Programmers: Is this puzzle a "named problem?" and can you help me with it?

Asked by gorillapaws (30794points) January 22nd, 2019

I’m attempting to write a function that takes as an input an array of key-value pairs of arbitrary number, with the keys being strings and the values being an array of strings for each key, also of arbitrary number. e.g.

[“FOO” : [“a”, “b”, “c”, “d”…],
“BAR” : [“X”, “Y”, “Z”, “Q”, …],
“BAZ” : [“3”, “7”, “13”, “42”, “0”, …], …]

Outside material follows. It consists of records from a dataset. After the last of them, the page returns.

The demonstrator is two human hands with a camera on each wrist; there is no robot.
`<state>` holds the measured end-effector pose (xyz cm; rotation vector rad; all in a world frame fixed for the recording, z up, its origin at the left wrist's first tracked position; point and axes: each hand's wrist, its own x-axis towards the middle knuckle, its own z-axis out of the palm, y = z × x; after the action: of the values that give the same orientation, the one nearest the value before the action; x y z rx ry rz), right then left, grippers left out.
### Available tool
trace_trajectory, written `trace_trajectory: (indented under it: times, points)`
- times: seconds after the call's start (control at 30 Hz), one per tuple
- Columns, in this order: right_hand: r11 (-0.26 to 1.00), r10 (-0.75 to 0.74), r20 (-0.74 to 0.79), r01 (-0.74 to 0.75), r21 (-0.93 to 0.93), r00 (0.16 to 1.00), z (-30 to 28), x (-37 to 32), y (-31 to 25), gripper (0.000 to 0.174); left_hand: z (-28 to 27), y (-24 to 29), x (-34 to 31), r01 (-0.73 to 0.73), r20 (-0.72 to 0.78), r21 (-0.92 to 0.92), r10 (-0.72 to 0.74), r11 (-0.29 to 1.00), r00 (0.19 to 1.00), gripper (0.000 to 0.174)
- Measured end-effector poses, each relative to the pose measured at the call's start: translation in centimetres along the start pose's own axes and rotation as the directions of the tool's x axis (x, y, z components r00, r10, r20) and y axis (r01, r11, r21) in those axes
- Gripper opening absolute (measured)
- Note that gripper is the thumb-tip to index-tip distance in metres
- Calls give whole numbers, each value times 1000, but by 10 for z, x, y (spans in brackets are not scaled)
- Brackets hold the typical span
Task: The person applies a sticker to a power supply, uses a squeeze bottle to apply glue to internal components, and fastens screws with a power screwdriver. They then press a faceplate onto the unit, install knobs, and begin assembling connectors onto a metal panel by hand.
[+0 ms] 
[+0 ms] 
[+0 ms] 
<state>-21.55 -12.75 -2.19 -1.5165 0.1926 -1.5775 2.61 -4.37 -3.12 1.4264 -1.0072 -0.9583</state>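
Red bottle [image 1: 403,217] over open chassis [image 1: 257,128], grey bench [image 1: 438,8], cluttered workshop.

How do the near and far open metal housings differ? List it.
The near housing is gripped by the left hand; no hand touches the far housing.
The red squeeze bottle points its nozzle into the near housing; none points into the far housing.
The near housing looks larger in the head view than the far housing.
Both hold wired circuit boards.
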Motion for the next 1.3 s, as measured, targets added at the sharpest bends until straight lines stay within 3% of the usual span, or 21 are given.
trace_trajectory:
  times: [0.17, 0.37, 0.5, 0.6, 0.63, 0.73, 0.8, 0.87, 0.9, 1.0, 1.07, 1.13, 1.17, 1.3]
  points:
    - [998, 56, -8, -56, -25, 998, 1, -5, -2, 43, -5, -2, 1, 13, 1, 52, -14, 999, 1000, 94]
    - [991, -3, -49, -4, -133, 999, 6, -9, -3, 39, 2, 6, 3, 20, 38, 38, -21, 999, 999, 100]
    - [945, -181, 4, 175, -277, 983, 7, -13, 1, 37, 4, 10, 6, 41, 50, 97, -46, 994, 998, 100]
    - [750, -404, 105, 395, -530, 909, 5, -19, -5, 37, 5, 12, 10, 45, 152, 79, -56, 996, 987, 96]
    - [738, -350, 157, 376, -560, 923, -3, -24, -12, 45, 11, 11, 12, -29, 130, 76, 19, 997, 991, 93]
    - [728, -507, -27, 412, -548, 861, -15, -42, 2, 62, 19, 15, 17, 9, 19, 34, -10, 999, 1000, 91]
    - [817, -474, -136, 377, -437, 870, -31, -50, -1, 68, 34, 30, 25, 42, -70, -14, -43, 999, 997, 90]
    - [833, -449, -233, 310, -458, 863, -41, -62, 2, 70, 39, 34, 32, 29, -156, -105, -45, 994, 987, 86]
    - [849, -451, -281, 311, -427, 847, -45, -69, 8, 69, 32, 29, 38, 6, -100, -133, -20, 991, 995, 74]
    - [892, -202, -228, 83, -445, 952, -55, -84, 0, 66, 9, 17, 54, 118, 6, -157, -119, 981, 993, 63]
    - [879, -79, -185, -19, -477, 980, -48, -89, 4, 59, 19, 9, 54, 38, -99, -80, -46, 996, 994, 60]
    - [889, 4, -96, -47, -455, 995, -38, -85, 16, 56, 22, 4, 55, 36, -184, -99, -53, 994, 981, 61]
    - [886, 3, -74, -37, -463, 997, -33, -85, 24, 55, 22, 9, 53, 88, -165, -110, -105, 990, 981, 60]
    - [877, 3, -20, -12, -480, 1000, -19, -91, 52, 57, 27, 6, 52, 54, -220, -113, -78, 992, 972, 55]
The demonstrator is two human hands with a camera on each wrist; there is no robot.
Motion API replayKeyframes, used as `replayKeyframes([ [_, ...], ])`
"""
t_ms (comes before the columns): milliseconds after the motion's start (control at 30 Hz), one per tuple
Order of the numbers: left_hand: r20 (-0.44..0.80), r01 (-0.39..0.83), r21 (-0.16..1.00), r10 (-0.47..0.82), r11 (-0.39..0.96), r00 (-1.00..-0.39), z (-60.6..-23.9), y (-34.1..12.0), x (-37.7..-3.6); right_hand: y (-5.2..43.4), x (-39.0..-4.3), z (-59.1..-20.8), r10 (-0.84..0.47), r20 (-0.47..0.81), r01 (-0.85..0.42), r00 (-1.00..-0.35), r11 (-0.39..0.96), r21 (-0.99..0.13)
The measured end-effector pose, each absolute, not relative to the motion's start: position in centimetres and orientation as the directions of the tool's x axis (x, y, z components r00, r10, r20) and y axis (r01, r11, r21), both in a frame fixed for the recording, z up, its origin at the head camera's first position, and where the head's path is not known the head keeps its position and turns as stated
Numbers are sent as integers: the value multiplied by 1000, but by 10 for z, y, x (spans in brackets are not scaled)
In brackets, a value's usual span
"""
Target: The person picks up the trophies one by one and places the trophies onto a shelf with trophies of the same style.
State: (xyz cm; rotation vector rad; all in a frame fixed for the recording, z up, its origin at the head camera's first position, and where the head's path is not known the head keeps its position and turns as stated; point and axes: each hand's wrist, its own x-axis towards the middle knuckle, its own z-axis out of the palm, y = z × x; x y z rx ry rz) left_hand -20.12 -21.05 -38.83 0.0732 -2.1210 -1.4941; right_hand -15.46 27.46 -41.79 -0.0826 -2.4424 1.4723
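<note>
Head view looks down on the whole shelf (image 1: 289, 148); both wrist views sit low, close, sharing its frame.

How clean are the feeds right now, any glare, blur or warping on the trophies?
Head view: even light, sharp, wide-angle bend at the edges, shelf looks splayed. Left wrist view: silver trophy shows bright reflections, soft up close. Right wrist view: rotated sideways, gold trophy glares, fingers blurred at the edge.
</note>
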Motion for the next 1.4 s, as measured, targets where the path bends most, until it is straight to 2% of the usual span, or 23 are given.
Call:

The output would be an array of arrays of key-value pairs (aka an array of dictionaries) that represent all possible combinations of keys/values from the input. For example:

[[“FOO” : “a”, “BAR” : “X”, “BAZ” : “3”],
[“FOO” : “b”, “BAR” : “X”, “BAZ” : “3”],
[“FOO” : “c”, “BAR” : “X”, “BAZ” : “3”],
[“FOO” : “d”, “BAR” : “X”, “BAZ” : “3”],
[“FOO” : “a”, “BAR” : “Y”, “BAZ” : “3”], …]

One way to think of the problem is you have a briefcase with an arbitrary number of tumbler locks that each have an arbitrary number of symbols on each tumbler, write a function that will produce an exhaustive list of all possible combinations to the locks.

Is this puzzle a “named” problem like the “traveling salesman” problem?

When trying to think of the solution, I was considering using a tree structure to model the data with the number of entries in the array for each key representing branching width and each key representing depth of the tree, and then using recursion to walk up the tree and assemble the solution arrays. My solution started to become a lot more complicated though and I suspect there’s a much simpler approach to this that I’m not seeing.

Thanks for any help you can offer!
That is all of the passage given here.